Renal tubular acidosis type 4 in neonatal unilateral kidney diseases

Three neonates, two with unilateral renal vein thrombosis and one with unilateral dysplastic kidney, developed type 4 renal tubular acidosis, manifested by nonazotemic hyperkalemic metabolic acidosis with alkaline urine pH and reduced potassium excretion. Normal plasma concentrations of sodium, aldosterone, and renin activity, together with normal renal fractional excretion of sodium, supported the diagnosis of renal tubular acidosis type 4, subtype 5. Arginine HCl loading studies showed that despite their ability to bring the urine pH to less than 5.8, net acid excretion was inadequate relative to the corresponding plasma bicarbonate concentration. Treatment with oral bicarbonate resulted in sustained normalization of blood acid-base status and accelerated linear growth in the first two infants, in whom spontaneous recovery occurred by ages 8 and 15 months, respectively. At that time, the affected kidneys were extremely small with distorted collecting systems; the contralateral kidneys showed compensatory hypertrophy.

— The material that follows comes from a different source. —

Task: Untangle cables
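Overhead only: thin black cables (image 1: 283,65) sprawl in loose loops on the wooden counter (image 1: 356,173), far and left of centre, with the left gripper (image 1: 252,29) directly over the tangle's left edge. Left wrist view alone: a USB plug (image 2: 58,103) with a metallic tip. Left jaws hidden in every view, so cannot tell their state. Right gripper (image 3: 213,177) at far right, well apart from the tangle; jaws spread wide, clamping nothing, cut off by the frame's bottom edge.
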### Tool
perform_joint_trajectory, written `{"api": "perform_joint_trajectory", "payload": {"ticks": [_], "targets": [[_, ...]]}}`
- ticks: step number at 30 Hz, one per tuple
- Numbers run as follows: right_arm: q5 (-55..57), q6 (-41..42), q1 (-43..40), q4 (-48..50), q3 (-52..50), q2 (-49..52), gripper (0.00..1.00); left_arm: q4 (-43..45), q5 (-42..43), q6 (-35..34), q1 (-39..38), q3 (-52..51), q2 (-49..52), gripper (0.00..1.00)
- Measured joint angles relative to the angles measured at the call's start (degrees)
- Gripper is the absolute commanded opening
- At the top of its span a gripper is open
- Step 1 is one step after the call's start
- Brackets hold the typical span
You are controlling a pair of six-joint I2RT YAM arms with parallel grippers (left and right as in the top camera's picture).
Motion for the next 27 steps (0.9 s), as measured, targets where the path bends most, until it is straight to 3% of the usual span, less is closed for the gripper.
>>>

In the third infant, persistent acidosis and growth failure resulted from medical noncompliance; the removal of the dysplastic kidney at 7 months of age was followed by the return to normal blood acid-base status and normalized tubular hydrogen and potassium excretion. We conclude that neonatal unilateral kidney disease can result in renal tubular subtype 5. Spontaneous recovery can be expected, presumably because of " autonephrectomy " of the affected kidney plus the compensatory hypertrophy of the contralateral kidney.